After successfully do all of that, next step is:

• Testing
  • Unit tests, Integration tests
• Observation
  • Log
  • Metrics
  • Tracing

In ZaloPay, each team has its own responsibilities/domains, aka many different services.

Ideally each team can choose custom backend techstack if they want, but mostly boils down to Java or Go. Some teams use Python for scripting, data processing, ...

Example: Team UM (User Management) has 10+ Java services and 30+ Go services.

The question is for each new business requirements, what should we do:

• Create new services with new APIs?
• Add new APIs to existing services?
• Update existing APIs?
• Change configs?
• Don't do anything?

Example: Business requirements says: Must match/compare user EKYC data with Bank data (name, dob, id, ...).

Backend services talk to Frontend, and talk to each other.

How do they communicate?

First is through API, this is the direct way, you send a request then you wait for response.

HTTP

• Use HTTP Method GET/POST/…
• HTTP responses status code
• ZaloPay rule
  • Only return code 200
  • Response body is only JSON

GRPC

• Use proto file as contract
• GRPC status code
  • OK
  • INVALID_ARGUMENT
  • INTERNAL …

There are no hard rules on how to design APIs, only some best practices, like REST API, ...

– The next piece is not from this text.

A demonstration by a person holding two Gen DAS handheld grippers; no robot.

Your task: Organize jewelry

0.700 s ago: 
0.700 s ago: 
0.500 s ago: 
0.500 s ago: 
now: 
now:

Correct answer will always be: "It depends". Depends on:

• Your audience (android, ios, web client or another internal service)
• Your purpose (allow to do what?)
• Your current techstack (technology limitation?)
• Your team (bias, prefer, ...?)
• ...

Why do we use HTTP for Client-Server and GRPC for Server-Server?

• HTTP for Client-Server is pretty standard. Easy for client to debug, ...
• Before ZaloPay switch to GRPC for Server-Server, we use HTTP. The reason for switch is mainly performance.

Second way is by Message Broker, the most well known is Kafka.

Main idea is decoupling.

Imaging service A need to call services B, C, D, E after doing some action, but B just died. We must handle B errors gracefully if B is not that important (not affect main flow of A). Imaging not only B, but multi B, like B1, B2, B3, ... Bn, this is so depressed to continue.

Message Broker is a way to detach B from A.

Dumb exaplain be like: each time A do something, A produces message to Message Broker, than A forgets about it. Then all B1, B2 can consume A's message if they want and do something with it, A does not know and does not need to know about it.

sequenceDiagram
    participant A
    participant B
    participant C
    participant D
    
    A ->> B: do something
    A ->> C: do something
    A ->> D: do something

sequenceDiagram
    participant A
    participant B
    participant C
    participant D
    
    A ->> B: do something
    A ->> C: do something
    A -x D: do something but failed

sequenceDiagram
    participant A
    participant B
    participant C
    participant D
    participant Kafka
    
    A ->> B: do something
    A ->> C: do something
    A ->> Kafka: produce message
    D ->> Kafka: consume message
    D ->> D: do something

• Whatever you design, you stick with it consistently. Don't use different name for same object/value in your APIs.
• Don't trust client blindly, everything can be fake, everything must be validated. We can not know the request is actually from our client or some hacker computer. (Actually we can but this is out of scope, and require lots of advance work)
• Don't delete/rename/change old fields because you want and you can, please think it through before do it. Because back compability is very hard, old apps should continue to function if user don't upgrade. Even if we rollout new version, it takes time.

Pro tip: Use proto to define models (if you can) to take advantage of detecting breaking changes.

• Best practices for REST API design
  • ZaloPay API
  • stripe API
  • moov API
• Using Apache Kafka to process 1 trillion inter-service messages

You should know about DRY, SOLID, KISS, YAGNI, Design Pattern. The basic is learning which is which when you read code. Truly understand will be knowing when to use and when to not.

All of these above are industry standard.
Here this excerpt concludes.